__ABOUT THIS TASK__: How many lines of these entries include the string "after"? State the number alone.

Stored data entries
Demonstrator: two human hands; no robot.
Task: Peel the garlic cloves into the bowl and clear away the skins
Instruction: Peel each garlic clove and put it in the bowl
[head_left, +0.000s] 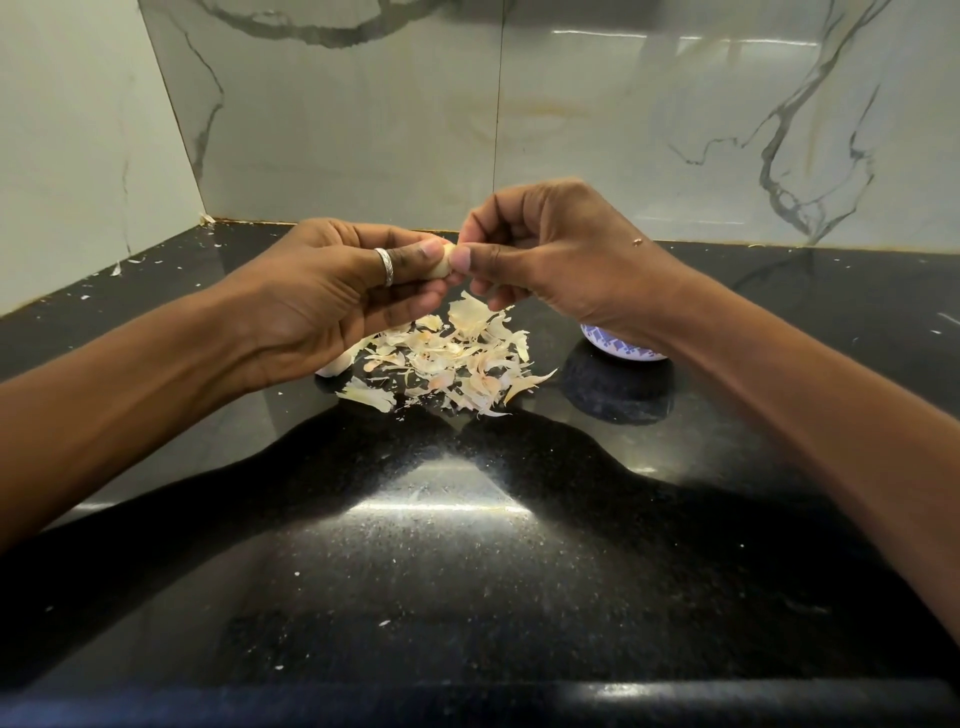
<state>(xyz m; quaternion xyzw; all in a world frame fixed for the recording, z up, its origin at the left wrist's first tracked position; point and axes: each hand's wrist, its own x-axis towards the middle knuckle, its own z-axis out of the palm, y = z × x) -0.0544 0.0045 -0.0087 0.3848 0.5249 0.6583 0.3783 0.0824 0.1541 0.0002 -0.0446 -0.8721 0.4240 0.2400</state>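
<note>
Garlic clove (443, 262): pale, smooth, pinched between left hand (332, 296) and right hand (545, 249) above the black counter (467, 545). Skins (452, 358): papery heap directly below. Bowl (618, 349): patterned, mostly hidden behind right wrist. Ring (385, 266): left finger.

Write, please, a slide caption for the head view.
Left hand and right hand pinch a garlic clove above the skins on the counter, near a bowl.

Bright overhead light, hard glare, wide-angle stretch
A white glare patch lies on the glossy black countertop (467, 597) between the dark shadows of the forearms (130, 415). The marble wall (623, 130) shows streaked reflections. The centre is sharp, the bottom edge smeared and dim.
</note>
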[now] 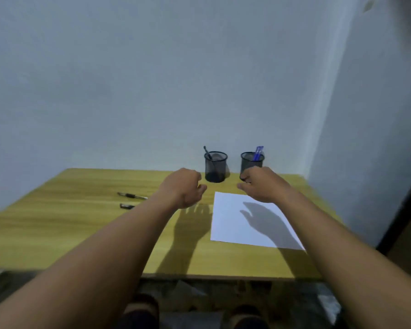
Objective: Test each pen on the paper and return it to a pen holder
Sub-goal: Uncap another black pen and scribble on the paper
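Observation:
Two black mesh pen holders stand at the back of the wooden table. The left holder has one black pen leaning in it. The right holder contains blue pens. A white sheet of paper lies in front of them. Two black pens lie on the table to the left, one farther and one partly hidden behind my left forearm. My left hand hovers above the table with fingers loosely curled, holding nothing. My right hand hovers over the paper's far edge, fingers relaxed and empty.
A pale wall rises right behind the holders and another wall closes in at the right. The table's front edge runs near my body. My feet in sandals show on the floor below.

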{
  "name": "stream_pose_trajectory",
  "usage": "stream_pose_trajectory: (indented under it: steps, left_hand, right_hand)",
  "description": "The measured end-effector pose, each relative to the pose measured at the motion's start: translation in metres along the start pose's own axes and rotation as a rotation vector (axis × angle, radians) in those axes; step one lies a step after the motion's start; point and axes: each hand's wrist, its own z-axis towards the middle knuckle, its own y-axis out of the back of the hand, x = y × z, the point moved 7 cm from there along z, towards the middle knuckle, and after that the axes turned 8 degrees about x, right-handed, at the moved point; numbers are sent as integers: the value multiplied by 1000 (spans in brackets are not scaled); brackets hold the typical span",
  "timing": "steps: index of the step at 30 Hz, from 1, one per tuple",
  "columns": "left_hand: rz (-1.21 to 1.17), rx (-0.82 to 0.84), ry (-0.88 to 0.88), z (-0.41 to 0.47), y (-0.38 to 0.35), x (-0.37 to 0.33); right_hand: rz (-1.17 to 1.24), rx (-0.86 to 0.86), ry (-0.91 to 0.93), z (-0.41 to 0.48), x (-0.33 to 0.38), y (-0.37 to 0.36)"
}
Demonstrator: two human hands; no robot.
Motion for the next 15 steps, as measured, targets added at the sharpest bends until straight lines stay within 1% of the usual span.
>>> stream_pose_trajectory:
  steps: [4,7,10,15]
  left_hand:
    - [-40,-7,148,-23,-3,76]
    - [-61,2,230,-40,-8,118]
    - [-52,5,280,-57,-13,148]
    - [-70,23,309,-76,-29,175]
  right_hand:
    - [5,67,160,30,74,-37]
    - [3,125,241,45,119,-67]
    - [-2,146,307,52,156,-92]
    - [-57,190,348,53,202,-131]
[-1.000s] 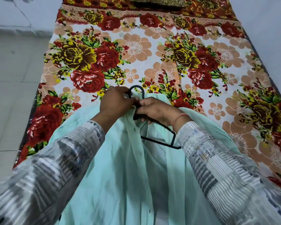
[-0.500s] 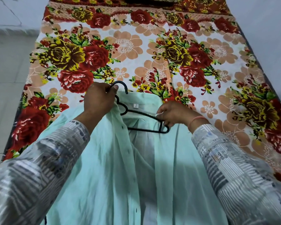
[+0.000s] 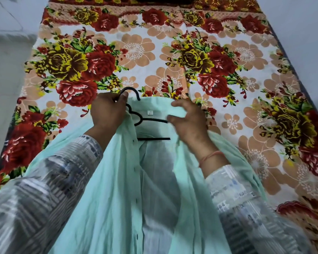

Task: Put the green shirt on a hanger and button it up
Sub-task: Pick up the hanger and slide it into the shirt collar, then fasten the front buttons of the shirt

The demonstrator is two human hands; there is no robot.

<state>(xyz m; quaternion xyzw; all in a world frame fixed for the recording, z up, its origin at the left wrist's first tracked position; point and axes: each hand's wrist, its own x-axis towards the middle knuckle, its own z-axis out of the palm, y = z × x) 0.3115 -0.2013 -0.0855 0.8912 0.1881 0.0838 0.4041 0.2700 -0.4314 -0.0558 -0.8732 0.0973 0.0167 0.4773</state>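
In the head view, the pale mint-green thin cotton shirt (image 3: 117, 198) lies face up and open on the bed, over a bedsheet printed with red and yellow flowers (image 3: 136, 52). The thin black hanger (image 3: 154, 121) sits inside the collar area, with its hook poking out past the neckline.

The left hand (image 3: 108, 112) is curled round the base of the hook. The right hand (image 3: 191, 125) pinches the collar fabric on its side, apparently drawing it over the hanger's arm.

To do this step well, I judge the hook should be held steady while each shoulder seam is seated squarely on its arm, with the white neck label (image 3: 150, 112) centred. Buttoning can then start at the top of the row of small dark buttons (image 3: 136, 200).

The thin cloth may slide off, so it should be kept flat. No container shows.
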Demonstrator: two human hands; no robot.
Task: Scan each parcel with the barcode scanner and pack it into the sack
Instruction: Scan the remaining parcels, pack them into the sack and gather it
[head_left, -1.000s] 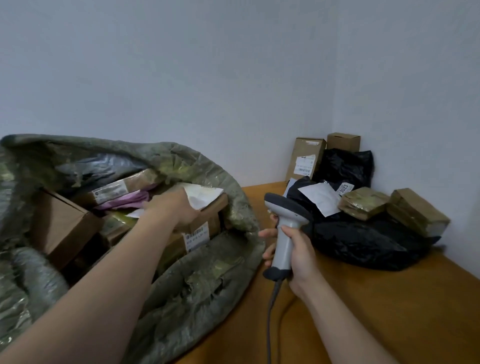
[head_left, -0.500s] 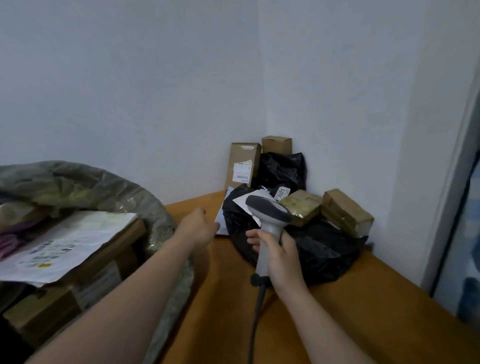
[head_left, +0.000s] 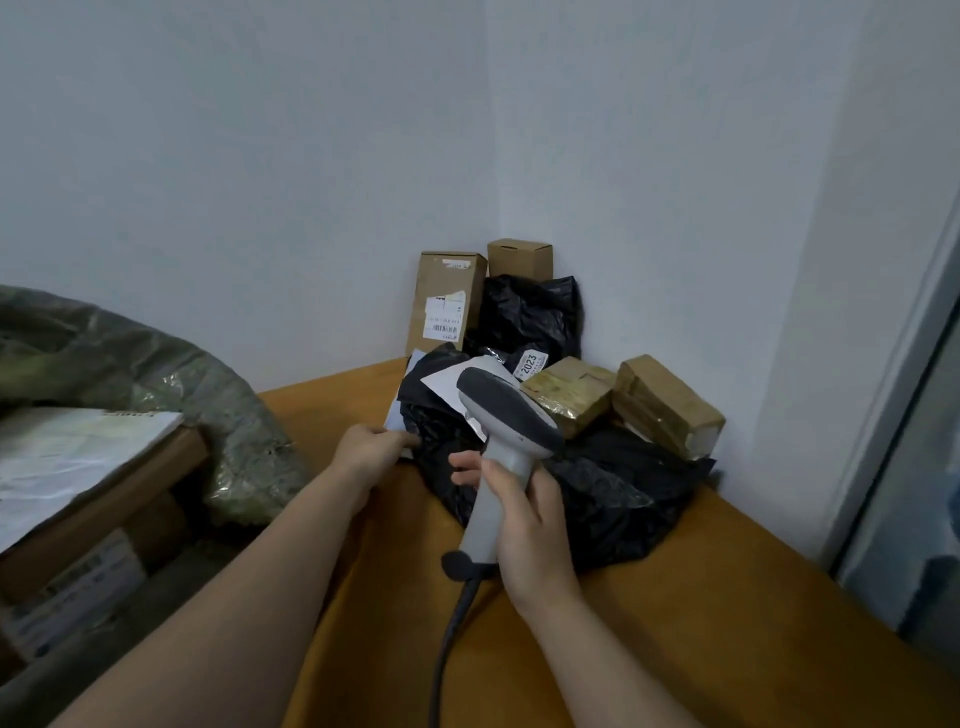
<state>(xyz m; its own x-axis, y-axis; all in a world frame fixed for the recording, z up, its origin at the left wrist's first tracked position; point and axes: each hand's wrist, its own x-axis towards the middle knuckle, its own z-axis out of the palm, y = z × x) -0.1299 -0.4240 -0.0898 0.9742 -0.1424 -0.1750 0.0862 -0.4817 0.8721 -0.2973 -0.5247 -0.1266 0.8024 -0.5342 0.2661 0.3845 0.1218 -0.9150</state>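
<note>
Left hand (head_left: 371, 452) is out of the sack (head_left: 208, 395) now and has swung across to the parcel pile, and the view has followed it to the back corner of the bench (head_left: 701, 623). Its fingertips are curled against the near edge of the big black poly bag (head_left: 613, 488), right where a pale flat mailer (head_left: 399, 410) pokes out from under it. Can't tell if it's actually pinching either one. Right hand (head_left: 524, 525) has its fingers wrapped round the handle of the barcode scanner (head_left: 506, 447), head aimed at the pile, cable (head_left: 452, 639) trailing back toward the near edge.

Progress-wise I'd say it's past halfway. The sack off the left edge already holds a few, including a cardboard box (head_left: 114, 493) with a white label sheet (head_left: 78, 452) lying on top.

Not scanned or packed yet, by the look of it:
- the big bag and the mailer
- a second black bag (head_left: 524, 317) behind them
- two taped brown parcels (head_left: 569, 395) (head_left: 665, 405)
- a tall labelled carton (head_left: 447, 301) and a small carton (head_left: 519, 257) against the wall

Snag: both taped parcels rest on the big bag, so dragging it out probably tips them. Its white label (head_left: 441, 384) is also partly hidden behind the scanner head.
</note>
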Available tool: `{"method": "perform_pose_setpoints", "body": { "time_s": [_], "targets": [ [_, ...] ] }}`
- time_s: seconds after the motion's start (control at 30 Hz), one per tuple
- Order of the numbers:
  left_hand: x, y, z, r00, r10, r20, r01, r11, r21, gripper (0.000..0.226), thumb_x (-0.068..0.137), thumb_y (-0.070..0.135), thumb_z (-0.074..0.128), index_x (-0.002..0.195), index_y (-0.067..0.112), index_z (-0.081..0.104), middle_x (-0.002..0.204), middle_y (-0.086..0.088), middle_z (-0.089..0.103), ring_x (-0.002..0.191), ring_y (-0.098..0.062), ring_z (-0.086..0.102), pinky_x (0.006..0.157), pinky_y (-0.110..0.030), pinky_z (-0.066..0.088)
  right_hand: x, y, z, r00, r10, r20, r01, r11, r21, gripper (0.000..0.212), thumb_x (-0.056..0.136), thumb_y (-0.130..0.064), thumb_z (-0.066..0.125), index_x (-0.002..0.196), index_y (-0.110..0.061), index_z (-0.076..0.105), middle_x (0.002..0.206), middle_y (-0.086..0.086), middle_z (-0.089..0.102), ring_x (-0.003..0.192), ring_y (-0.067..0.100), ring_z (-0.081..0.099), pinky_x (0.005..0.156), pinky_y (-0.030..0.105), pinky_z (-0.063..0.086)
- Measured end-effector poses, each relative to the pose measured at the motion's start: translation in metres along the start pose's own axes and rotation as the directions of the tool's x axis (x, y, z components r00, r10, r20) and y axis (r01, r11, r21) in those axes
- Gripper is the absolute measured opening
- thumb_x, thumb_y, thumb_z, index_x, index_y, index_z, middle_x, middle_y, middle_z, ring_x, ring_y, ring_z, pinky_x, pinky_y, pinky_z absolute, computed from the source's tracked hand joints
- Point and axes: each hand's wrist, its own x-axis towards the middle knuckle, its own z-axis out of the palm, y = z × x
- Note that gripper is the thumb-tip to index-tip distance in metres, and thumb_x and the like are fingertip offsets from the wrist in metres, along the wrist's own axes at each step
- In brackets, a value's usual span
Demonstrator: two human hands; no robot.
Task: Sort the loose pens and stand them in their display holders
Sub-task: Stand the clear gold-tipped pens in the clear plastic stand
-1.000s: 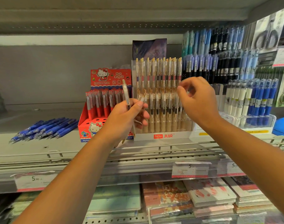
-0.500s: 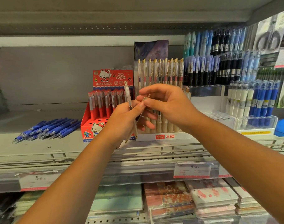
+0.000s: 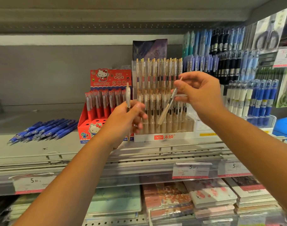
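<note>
My left hand [image 3: 124,119] grips an upright clear pen with gold trim [image 3: 128,95] in front of the red Hello Kitty box [image 3: 97,126]. My right hand [image 3: 198,93] pinches a second clear gold-trimmed pen [image 3: 166,110], tilted, its tip pointing down toward the lower row of the clear tiered holder [image 3: 162,137] marked hesu. That holder has two rows of matching pens standing in it. A pile of loose blue pens [image 3: 44,130] lies flat on the shelf at left.
Racks of blue, black and white pens [image 3: 247,95] fill the right side. A wire rail [image 3: 155,154] with price tags runs along the shelf front. Notebooks [image 3: 204,194] are stacked on the shelf below. Packaged scissors [image 3: 268,36] hang at the upper right.
My right hand came across to my left hand, took one clear pen from it, and has moved back right, holding it tilted in front of the holder. My left hand keeps one pen.
</note>
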Motion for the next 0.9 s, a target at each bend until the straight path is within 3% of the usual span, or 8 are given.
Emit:
{"method": "perform_pose_setpoints", "body": {
  "time_s": [0.1,0.2,0.3,0.37,0.53,0.63,0.7,0.9],
  "targets": [
    [0.003,-0.004,-0.003,1.0,-0.014,-0.016,0.015,0.997,0.071,0.013,0.1,0.037,0.054,0.1,0.024,0.056,0.072,0.001,0.058,0.05,-0.007,0.044,0.045,-0.023,0.038,0.009,0.004,-0.014,0.991,-0.086,-0.105,0.072,0.989,-0.129,0.018,0.085,-0.006,0.074,0.101,-0.006,0.066,0.088,0.013,0.07,0.073,0.02,0.073,0.057,0.028,0.06],
    [0.005,-0.003,-0.003,0.998,-0.048,-0.034,0.046,0.997,-0.054,0.024,0.092,0.046,0.054,0.095,0.024,0.045,0.067,0.001,0.053,0.046,-0.009,0.037,0.04,-0.024,0.03,0.017,0.008,-0.026,0.977,-0.148,-0.153,0.108,0.965,-0.24,0.023,0.085,-0.012,0.075,0.106,-0.008,0.067,0.092,0.012,0.071,0.074,0.017,0.072,0.057,0.025,0.059],
    [0.006,0.0,-0.001,0.997,-0.069,-0.022,0.062,0.97,-0.236,0.014,0.094,0.031,0.037,0.085,0.021,0.037,0.058,0.002,0.048,0.043,-0.011,0.032,0.04,-0.019,0.026,0.022,0.013,-0.035,0.964,-0.198,-0.179,0.129,0.934,-0.334,0.024,0.086,-0.016,0.075,0.107,-0.01,0.068,0.09,0.005,0.071,0.073,0.011,0.071,0.056,0.023,0.058],
    [0.006,0.002,0.001,0.997,-0.078,-0.019,0.07,0.959,-0.275,0.019,0.098,0.022,0.029,0.081,0.02,0.036,0.057,0.003,0.043,0.043,-0.011,0.03,0.04,-0.018,0.026,0.023,0.016,-0.038,0.957,-0.222,-0.186,0.14,0.917,-0.374,0.022,0.086,-0.017,0.075,0.106,-0.013,0.069,0.087,0.0,0.07,0.072,0.009,0.07,0.056,0.021,0.058],
    [0.003,0.002,0.002,0.997,0.001,-0.074,-0.006,0.997,-0.074,0.016,0.101,0.02,0.04,0.085,0.019,0.041,0.062,0.004,0.047,0.051,-0.014,0.041,0.05,-0.031,0.035,0.021,0.028,-0.035,0.966,-0.206,-0.153,0.128,0.903,-0.411,0.025,0.086,-0.017,0.075,0.11,-0.012,0.069,0.085,-0.004,0.069,0.075,0.009,0.07,0.057,0.021,0.058],
    [0.002,0.0,0.0,0.992,0.08,-0.095,-0.072,0.994,0.086,0.011,0.102,0.026,0.051,0.093,0.021,0.052,0.073,0.002,0.059,0.066,-0.015,0.057,0.066,-0.038,0.051,0.019,0.035,-0.032,0.976,-0.198,-0.096,0.133,0.879,-0.458,0.028,0.086,-0.019,0.075,0.112,-0.011,0.07,0.087,-0.002,0.071,0.074,0.007,0.07,0.057,0.019,0.058],
    [0.002,-0.001,0.0,0.986,0.135,-0.101,-0.117,0.979,0.165,0.007,0.099,0.026,0.057,0.094,0.021,0.057,0.083,-0.005,0.062,0.075,-0.017,0.061,0.075,-0.037,0.051,0.018,0.039,-0.029,0.983,-0.177,-0.041,0.135,0.864,-0.486,0.028,0.085,-0.019,0.075,0.112,-0.01,0.07,0.089,0.002,0.072,0.075,0.008,0.071,0.059,0.022,0.059],
    [0.002,-0.002,0.0,0.978,0.171,-0.121,-0.15,0.975,0.167,0.007,0.092,0.019,0.068,0.097,0.016,0.064,0.088,-0.003,0.065,0.076,-0.015,0.063,0.065,-0.03,0.055,0.015,0.041,-0.026,0.988,-0.149,0.033,0.143,0.824,-0.548,0.024,0.088,-0.021,0.071,0.109,-0.011,0.072,0.092,0.005,0.073,0.075,0.013,0.07,0.062,0.023,0.06]
  ]
}}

__ANSWER SECTION__: 2